In 1939, Ren officially joined the Kuomintang and devoted himself to promoting Sun Yat-sen's Three Principles of the People.

In 1941, after reading Mao Zedong's works On Protracted War, On the New Stage, and On New Democracy, Ren published a critical review in the Chongqing journal War and Culture (抗戰與文化, in which he coined the term "Mao Zedong-ism" (毛澤東主義). He characterised "Mao Zedong-ism" as essentially a revival of Hong Xiuquan's Taiping Heavenly Kingdom.

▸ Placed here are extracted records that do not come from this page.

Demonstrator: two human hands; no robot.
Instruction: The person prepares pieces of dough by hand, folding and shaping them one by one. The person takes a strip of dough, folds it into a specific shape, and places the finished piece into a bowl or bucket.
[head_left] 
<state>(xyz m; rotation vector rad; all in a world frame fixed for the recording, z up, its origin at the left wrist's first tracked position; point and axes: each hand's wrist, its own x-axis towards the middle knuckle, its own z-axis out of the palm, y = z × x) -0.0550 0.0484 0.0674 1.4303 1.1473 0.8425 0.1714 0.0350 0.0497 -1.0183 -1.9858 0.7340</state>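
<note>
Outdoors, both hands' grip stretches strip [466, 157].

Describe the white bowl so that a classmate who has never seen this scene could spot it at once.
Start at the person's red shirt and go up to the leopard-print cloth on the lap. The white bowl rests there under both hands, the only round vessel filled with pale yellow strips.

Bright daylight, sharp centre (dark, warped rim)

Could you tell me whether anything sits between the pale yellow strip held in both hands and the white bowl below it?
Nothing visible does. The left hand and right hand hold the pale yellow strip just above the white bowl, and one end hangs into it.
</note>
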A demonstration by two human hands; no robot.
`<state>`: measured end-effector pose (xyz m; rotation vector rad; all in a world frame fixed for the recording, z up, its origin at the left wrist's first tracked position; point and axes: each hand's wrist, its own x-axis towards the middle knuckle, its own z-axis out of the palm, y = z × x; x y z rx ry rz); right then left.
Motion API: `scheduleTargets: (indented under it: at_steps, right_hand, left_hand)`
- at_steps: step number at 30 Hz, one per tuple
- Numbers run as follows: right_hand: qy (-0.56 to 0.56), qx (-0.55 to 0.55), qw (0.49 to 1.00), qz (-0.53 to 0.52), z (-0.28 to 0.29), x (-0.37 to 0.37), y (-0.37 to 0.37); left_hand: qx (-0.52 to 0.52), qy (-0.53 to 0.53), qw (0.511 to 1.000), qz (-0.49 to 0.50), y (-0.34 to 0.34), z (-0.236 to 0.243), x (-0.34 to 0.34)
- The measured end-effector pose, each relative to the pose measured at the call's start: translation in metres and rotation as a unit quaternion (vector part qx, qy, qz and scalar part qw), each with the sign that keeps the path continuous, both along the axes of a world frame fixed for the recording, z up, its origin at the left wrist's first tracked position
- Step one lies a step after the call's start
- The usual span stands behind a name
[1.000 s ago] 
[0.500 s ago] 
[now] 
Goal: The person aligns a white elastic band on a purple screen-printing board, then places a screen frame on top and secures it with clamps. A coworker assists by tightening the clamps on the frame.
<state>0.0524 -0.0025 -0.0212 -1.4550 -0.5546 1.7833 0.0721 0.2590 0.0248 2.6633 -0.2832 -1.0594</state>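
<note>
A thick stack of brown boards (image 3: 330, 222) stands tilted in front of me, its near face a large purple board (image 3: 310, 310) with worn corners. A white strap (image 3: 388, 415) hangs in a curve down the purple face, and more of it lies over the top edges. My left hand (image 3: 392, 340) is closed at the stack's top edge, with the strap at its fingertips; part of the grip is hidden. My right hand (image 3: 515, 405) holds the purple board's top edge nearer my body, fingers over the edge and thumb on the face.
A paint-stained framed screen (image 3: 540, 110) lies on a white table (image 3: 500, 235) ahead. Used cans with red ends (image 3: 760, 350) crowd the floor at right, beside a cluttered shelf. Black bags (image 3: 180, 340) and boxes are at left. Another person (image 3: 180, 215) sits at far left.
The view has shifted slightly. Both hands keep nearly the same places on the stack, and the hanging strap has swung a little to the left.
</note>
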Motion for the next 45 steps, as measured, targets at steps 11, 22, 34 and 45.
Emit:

The term prompted a response from CCP theorists. On 18 February 1942, Zhang Ruxin (張如心) published a rebuttal entitled "Learning and Grasping Comrade Mao Zedong's Theory and Strategy", which positively reframed the term. Wang Jiaxiang and others proposed a variant formulation as "Mao Zedong Thought" (毛澤東思想), which supplanted "Mao Zedong-ism" as the CCP's preferred term. Liu Shaoqi mentionned "Mao Zedong Thought" at the Seventh Party Congress, cementing its usage.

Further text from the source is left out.